Exercise details: What you return must match the data below exactly, minus any pictures.

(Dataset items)
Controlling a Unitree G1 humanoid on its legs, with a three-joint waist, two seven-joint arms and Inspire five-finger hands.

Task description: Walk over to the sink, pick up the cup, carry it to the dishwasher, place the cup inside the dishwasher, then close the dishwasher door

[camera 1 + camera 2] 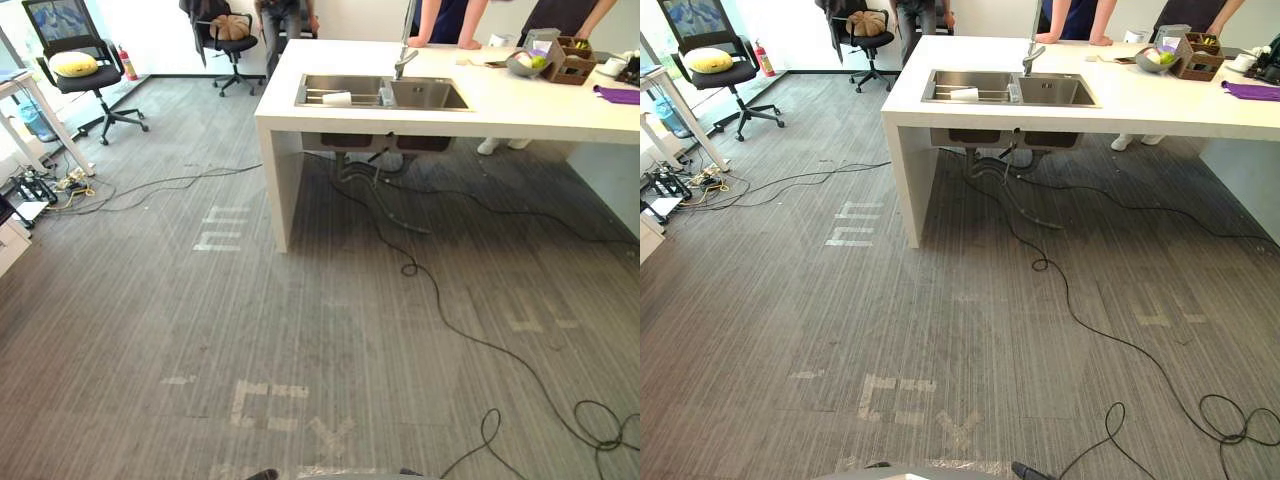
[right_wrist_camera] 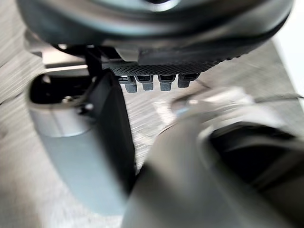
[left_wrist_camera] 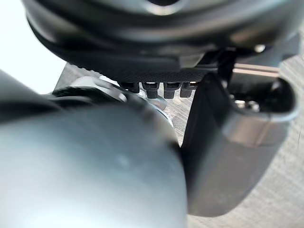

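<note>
Left hand [image 3: 156, 71] and right hand [image 2: 156, 66] hang relaxed, holding nothing; the white cup [image 1: 337, 98] lies in the left basin of the sink [image 1: 430, 95], far ahead in the counter [image 1: 520, 105]; judging by that, walk, pickup, carry, placing and door-closing all remain.

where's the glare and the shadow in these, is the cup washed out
Left eye view: daylight glares white behind the office chair; the counter shadows the floor beneath it; the white cup in the sink is not washed out. Left wrist view: a bright white patch beside the left hand.
</note>
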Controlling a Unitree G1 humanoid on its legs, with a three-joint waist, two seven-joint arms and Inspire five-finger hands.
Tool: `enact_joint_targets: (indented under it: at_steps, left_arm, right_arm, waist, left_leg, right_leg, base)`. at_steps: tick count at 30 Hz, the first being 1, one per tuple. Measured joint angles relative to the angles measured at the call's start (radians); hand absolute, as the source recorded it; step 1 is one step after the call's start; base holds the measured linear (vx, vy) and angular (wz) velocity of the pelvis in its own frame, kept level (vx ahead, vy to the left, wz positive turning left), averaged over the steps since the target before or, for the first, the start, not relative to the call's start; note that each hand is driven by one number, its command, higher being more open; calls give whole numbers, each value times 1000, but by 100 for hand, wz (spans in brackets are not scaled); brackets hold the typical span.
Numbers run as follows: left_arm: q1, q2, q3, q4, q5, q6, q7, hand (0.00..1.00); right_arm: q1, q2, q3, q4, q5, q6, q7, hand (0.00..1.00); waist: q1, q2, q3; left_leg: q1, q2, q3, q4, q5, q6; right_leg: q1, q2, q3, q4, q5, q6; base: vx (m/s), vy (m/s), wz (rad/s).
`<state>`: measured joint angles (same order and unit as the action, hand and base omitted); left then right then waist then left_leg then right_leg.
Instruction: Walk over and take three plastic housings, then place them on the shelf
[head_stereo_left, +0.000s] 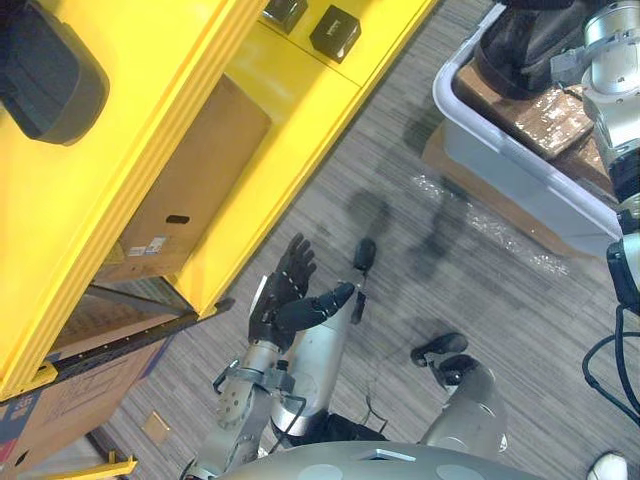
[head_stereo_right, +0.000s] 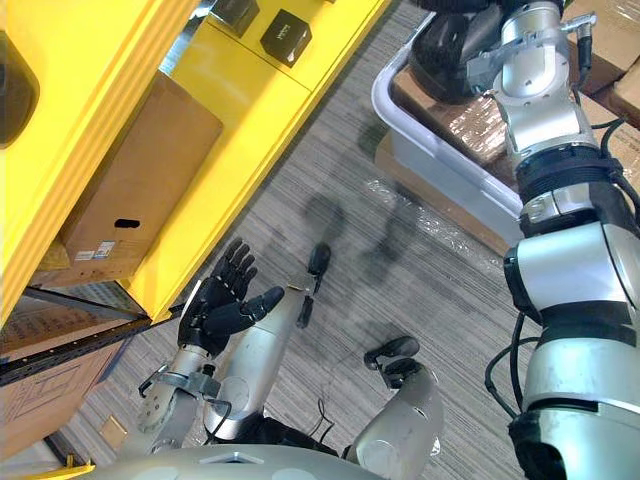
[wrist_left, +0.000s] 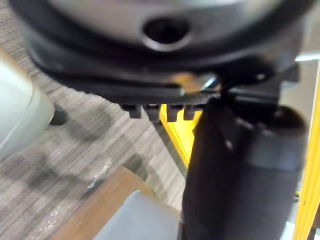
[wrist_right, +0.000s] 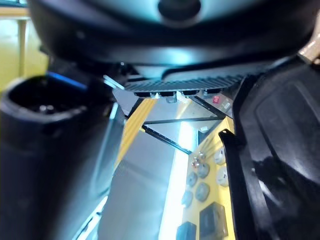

Output below:
Controlling a Unitree G1 humanoid on its legs, with a three-joint waist, two seven-joint arms and Inspire five-finger hands.

Task description: Walk over to the sink, pick up the cup, carry it to the dishwasher, place the cup inside the dishwasher, then close the dishwasher door

[camera 1 + camera 2] 
[right_wrist_camera] 
[left_wrist_camera] 

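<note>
Left hand [image 3: 156, 71] and right hand [image 2: 156, 66] hang relaxed, holding nothing; the white cup [image 1: 337, 98] lies in the left basin of the sink [image 1: 430, 95], far ahead in the counter [image 1: 520, 105]; judging by that, walk, pickup, carry, placing and door-closing all remain.

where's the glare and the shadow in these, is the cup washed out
Left eye view: daylight glares white behind the office chair; the counter shadows the floor beneath it; the white cup in the sink is not washed out. Left wrist view: a bright white patch beside the left hand.
</note>
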Controlling a Unitree G1 humanoid on its legs, with a three-joint waist, two seven-joint arms and Inspire five-finger hands.
Tool: `enact_joint_targets: (indented under it: at_steps, left_arm, right_arm, waist, left_leg, right_leg, base)`. at_steps: tick count at 30 Hz, the first being 1, one per tuple. Measured joint angles relative to the angles measured at the call's start (radians); hand absolute, as the source recorded it; step 1 is one step after the call's start; base holds the measured linear (vx, vy) and angular (wz) velocity of the pelvis in its own frame, kept level (vx ahead, vy to the left, wz positive turning left), averaged over the steps since the target before or, for the first, the start, not relative to the call's start; note that each hand is driven by one number, its command, higher being more open; calls give whole numbers, each value times 1000, but by 100 for hand, wz (spans in brackets are not scaled); brackets hold the typical span.
Numbers run as follows: left_arm: q1, q2, q3, q4, q5, q6, q7, hand (0.00..1.00); right_arm: q1, q2, q3, q4, q5, q6, q7, hand (0.00..1.00); waist: q1, q2, q3; left_leg: q1, q2, q3, q4, q5, q6; right_leg: q1, q2, q3, q4, q5, q6; base: vx (m/s), vy (m/s), wz (rad/s).
`<state>`: measured joint angles (same order and unit as the action, hand and base omitted); left then right then waist then left_leg then right_leg.
Instruction: Walk over and take three plastic housings, then place them on the shelf
[head_stereo_left, +0.000s] 
[head_stereo_right, +0.000s] 
[wrist_left, +0.000s] 
[wrist_right, +0.000s] 

No more work is needed on this answer.